**WHAT YOU SHOULD DO:** Scan the entries below for the word "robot" and copy every line where it turns up.

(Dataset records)
- - -

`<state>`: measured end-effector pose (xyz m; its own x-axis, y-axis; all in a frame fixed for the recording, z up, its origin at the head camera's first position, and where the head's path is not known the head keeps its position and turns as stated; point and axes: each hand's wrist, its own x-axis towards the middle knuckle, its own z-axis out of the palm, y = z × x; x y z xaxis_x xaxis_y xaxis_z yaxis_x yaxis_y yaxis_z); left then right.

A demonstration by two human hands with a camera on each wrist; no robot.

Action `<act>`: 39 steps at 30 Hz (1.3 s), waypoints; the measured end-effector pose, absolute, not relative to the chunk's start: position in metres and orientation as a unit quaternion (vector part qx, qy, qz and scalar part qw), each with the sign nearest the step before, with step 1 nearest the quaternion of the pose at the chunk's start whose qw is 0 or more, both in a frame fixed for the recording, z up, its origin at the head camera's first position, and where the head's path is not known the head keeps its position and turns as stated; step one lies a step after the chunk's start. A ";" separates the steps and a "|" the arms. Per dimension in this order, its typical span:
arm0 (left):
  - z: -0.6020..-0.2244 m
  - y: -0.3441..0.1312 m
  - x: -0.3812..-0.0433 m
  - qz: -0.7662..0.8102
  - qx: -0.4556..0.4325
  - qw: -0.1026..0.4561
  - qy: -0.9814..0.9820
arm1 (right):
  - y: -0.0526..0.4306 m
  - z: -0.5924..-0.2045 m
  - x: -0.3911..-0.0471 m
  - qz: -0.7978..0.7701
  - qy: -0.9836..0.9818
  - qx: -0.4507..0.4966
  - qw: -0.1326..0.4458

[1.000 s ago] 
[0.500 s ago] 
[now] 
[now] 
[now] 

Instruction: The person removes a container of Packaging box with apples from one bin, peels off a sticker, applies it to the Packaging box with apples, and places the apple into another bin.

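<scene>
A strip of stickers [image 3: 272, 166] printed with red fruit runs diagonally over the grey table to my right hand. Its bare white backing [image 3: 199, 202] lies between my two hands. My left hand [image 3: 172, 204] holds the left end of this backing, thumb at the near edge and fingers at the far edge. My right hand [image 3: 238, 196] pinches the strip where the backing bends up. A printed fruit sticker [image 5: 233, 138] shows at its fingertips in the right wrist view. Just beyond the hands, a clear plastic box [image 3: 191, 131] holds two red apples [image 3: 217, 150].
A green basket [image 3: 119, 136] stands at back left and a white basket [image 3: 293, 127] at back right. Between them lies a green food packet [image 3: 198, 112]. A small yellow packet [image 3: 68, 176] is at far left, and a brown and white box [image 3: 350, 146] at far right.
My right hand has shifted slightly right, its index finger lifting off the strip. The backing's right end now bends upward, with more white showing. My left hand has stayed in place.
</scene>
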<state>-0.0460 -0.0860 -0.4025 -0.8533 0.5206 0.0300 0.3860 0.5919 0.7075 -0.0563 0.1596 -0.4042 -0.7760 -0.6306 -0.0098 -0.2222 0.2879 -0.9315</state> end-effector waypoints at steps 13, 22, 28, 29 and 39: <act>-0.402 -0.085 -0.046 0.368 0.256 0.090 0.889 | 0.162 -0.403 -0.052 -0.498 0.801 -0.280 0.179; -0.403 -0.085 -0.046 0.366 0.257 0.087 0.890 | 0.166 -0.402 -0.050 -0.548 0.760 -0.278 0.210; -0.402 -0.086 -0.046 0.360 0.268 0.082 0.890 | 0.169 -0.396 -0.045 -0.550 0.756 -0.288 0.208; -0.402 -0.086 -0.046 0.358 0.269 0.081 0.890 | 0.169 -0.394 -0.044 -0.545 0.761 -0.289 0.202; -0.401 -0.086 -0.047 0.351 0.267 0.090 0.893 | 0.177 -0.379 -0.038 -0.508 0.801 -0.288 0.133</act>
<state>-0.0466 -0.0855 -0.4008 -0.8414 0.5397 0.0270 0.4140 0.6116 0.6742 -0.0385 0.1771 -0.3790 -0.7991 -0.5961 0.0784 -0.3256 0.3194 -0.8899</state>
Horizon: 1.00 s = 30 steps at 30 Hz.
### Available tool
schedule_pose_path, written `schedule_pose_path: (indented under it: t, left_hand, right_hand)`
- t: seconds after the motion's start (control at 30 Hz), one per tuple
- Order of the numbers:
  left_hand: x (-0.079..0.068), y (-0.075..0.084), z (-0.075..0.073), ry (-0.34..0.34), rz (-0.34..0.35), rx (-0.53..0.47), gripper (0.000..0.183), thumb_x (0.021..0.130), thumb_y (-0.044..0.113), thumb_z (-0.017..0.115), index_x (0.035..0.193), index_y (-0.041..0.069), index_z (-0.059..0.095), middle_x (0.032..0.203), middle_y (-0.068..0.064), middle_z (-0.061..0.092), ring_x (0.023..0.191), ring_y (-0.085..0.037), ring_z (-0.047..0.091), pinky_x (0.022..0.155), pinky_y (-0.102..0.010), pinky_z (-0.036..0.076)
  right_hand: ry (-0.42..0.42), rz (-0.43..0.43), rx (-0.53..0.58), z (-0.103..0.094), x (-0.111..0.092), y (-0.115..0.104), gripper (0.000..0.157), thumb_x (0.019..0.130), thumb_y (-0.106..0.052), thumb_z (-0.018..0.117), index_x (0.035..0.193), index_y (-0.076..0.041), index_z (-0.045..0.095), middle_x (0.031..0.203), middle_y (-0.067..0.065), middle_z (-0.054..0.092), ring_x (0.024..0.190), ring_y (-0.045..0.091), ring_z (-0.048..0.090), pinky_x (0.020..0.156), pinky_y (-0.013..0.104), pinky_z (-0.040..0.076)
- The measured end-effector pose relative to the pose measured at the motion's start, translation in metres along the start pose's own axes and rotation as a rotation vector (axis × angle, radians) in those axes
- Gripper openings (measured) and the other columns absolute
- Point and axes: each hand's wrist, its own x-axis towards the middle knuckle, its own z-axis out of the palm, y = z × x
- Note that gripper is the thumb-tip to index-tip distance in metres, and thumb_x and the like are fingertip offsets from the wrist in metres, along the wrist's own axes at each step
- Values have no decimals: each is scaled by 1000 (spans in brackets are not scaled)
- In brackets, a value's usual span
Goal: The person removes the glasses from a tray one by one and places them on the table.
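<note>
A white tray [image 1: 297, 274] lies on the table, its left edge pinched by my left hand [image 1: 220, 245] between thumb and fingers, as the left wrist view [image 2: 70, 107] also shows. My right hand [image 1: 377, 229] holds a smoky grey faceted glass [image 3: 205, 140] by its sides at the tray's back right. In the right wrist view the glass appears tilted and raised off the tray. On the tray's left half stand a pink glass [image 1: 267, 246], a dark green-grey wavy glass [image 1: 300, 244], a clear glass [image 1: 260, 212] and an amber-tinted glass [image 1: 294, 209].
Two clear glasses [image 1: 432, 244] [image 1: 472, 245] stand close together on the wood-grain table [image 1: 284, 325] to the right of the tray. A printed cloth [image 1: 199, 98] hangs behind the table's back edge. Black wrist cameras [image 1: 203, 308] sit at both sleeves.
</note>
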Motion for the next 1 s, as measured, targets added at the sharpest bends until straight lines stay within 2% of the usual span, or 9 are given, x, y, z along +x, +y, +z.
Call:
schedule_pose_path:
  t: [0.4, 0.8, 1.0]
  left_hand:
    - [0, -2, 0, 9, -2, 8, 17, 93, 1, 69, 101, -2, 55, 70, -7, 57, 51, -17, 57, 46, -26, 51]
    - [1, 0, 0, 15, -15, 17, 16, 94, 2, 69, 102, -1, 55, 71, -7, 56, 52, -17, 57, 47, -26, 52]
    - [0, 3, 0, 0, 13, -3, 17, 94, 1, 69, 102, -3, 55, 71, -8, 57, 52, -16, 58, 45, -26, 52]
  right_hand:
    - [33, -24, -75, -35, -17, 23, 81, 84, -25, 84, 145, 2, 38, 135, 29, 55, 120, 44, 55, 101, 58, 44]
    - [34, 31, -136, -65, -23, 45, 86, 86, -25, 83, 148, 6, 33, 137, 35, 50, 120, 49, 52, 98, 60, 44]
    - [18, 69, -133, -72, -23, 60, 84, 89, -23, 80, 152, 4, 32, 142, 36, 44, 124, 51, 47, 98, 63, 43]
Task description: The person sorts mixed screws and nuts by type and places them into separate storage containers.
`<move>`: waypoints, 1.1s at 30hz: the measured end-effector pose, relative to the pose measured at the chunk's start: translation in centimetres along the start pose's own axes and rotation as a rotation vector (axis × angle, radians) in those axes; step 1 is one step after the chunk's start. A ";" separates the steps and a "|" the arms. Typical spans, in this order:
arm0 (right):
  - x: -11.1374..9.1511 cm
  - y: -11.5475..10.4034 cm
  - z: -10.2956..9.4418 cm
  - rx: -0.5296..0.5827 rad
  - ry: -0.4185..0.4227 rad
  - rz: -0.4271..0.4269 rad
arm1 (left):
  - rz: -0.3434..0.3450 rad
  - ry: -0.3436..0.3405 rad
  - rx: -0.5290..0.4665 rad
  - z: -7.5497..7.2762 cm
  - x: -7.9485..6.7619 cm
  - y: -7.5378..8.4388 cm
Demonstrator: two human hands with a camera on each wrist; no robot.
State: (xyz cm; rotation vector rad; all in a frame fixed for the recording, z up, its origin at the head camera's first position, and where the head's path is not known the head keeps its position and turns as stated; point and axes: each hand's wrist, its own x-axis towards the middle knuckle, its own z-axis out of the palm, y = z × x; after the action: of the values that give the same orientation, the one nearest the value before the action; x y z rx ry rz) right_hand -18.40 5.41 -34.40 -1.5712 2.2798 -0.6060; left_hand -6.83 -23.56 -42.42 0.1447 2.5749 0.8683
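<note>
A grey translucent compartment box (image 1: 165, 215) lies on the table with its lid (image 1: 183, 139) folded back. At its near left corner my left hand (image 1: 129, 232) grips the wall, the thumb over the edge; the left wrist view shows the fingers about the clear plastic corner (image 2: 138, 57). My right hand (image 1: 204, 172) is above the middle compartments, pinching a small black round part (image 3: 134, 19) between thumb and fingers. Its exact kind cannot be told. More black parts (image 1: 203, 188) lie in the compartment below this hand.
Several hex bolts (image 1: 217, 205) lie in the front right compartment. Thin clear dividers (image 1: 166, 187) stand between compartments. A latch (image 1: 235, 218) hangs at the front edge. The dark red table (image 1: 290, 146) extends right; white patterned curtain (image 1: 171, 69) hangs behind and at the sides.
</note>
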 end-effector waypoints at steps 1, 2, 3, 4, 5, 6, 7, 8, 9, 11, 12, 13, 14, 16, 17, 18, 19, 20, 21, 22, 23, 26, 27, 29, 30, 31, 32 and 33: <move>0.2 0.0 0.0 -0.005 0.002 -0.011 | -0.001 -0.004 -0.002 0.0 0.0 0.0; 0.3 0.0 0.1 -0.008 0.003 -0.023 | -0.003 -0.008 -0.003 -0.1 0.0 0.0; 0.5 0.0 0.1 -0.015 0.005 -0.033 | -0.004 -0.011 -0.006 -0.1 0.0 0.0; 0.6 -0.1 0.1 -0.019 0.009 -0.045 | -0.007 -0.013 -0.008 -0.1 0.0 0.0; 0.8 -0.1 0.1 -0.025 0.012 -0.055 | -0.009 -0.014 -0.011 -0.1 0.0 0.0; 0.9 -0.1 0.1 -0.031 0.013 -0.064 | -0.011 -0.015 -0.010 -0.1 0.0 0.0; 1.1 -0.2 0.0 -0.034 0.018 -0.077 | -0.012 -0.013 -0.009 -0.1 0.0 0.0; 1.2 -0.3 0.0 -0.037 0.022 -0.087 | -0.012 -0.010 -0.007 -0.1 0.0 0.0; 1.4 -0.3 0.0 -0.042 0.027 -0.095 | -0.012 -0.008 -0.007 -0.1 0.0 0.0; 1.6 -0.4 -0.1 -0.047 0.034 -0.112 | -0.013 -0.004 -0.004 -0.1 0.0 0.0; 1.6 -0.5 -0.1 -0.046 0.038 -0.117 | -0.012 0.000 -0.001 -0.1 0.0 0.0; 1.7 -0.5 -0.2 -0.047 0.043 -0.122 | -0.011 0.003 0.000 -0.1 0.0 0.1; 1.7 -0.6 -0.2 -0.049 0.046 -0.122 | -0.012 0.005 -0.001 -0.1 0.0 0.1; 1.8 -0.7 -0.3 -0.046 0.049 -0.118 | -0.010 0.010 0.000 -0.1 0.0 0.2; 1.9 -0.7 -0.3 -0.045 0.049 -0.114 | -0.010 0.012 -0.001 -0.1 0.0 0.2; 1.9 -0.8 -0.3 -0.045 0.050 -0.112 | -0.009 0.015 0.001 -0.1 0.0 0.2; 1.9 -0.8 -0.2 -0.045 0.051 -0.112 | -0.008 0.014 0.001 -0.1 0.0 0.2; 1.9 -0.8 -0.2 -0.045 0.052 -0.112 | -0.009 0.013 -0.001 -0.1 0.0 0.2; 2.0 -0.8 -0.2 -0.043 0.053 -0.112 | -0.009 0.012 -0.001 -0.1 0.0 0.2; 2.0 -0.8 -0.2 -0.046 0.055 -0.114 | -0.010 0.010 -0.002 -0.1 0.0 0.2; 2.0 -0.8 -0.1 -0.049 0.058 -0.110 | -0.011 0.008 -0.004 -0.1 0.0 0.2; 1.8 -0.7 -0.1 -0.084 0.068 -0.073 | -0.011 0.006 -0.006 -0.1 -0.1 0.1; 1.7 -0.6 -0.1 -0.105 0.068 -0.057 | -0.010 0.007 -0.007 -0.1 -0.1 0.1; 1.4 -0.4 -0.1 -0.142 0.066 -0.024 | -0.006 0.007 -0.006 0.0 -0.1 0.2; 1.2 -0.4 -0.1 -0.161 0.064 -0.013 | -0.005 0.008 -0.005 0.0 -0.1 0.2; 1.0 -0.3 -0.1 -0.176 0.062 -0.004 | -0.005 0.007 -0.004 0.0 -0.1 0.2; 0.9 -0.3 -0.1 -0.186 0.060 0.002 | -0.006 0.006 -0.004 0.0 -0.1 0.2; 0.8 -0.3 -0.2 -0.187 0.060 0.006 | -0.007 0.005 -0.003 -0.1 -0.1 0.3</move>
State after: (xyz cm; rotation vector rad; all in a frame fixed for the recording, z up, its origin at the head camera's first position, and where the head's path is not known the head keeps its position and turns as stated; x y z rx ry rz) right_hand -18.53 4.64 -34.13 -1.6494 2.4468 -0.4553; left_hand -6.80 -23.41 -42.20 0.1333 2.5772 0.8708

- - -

**SOLUTION:**
A demonstration by two human hands with a camera on each wrist; no robot.
Demonstrator: two human hands with a camera on each wrist; no robot.

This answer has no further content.